For kramers, the focus series sounds about in your range. Japanese made. Vester were nice as well but short lived


----------



## donsimon (Oct 24, 2013)

Washburn ec29 or ec36


----------



## Zado (Oct 24, 2013)

incoming 80's schecters


----------



## Chris O (Oct 24, 2013)

Some of my past favorites here:


----------



## 12enoB (Oct 24, 2013)

MikeyLawless said:


> For kramers, the focus series sounds about in your range. Japanese made. Vester were nice as well but short lived



Agreed.

There's a pink f-1000 on ebay for $300. 

What's the point in having an 80s guitar if its not some outrageous color?


----------



## BucketheadRules (Oct 24, 2013)

donsimon said:


> Washburn ec29 or ec36



As awesome as these probably are, they're rarer than rocking-horse shit and will thus be pretty expensive when they do show up (which is almost never).


----------



## 7deadlysins666 (Oct 24, 2013)

Force said:


> Does the guitar have to come from the 80's or just look like it? The Jackson Professional, Performer & Concept series are 90's models. You could always get it re-finished.
> 
> Here's a couple of mine for ideas........................



That warlock is tits!


----------



## Jason2112 (Oct 24, 2013)

Pretty much any MIJ Charvel is a winner, except for the CX series and the ones with the side-by-side staggered single coils (Charvel 275 I think?). I also highly recommend Jackson "Professional" guitars, especially the Dinky and Soloist models. Be careful of the Fusion guitars, they're 24 fret but have a 24.75" scale so if you tune Eb or below you'll have some floppy strings.
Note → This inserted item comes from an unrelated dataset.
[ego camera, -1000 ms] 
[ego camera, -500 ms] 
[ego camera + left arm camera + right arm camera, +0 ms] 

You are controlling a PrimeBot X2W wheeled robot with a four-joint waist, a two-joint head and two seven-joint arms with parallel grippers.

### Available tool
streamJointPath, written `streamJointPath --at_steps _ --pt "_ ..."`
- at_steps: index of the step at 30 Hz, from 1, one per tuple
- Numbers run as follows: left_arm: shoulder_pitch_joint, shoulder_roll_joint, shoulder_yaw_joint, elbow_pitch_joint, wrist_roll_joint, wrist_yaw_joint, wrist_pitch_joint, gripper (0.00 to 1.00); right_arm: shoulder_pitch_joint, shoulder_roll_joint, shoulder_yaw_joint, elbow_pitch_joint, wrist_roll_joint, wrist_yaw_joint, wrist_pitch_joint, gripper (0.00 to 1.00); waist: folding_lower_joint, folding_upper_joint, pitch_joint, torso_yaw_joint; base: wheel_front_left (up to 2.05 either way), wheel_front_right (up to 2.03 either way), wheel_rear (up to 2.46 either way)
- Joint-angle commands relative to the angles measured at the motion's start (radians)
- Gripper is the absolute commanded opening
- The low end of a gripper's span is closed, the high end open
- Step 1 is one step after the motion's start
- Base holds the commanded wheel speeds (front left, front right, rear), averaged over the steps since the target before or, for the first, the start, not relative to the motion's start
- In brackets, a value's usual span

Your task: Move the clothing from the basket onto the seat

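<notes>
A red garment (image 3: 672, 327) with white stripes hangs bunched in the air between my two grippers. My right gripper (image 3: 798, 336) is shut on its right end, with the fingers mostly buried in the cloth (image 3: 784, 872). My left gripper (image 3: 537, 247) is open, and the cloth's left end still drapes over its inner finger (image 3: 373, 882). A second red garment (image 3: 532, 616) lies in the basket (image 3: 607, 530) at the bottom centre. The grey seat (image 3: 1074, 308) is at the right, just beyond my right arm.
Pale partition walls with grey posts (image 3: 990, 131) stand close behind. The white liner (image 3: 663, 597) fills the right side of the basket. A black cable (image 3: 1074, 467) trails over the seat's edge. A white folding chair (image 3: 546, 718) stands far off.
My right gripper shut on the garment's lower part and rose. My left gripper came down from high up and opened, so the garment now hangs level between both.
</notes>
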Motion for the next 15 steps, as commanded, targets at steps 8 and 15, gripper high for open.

I have owned many Ibanez RG's and the original run of RG550's from '87 to '91 are awesome IF you find one with a straight neck. Newer RG2550/RG3550 Prestige have the same vibe as the older ones but are built much better.

I don't have as much knowledge with BC Rich or Kramer, but as a general rule, be careful with anything made after, say, 1992 and you should be fine. American Kramers from that time period look like stellar instruments.


----------



## Dommak89 (Oct 25, 2013)

Wow thanks for the input. There are a lot of fine guitars in this thread. I agree to the color being freaky, but it's not my main concern. It would be a nice addition though.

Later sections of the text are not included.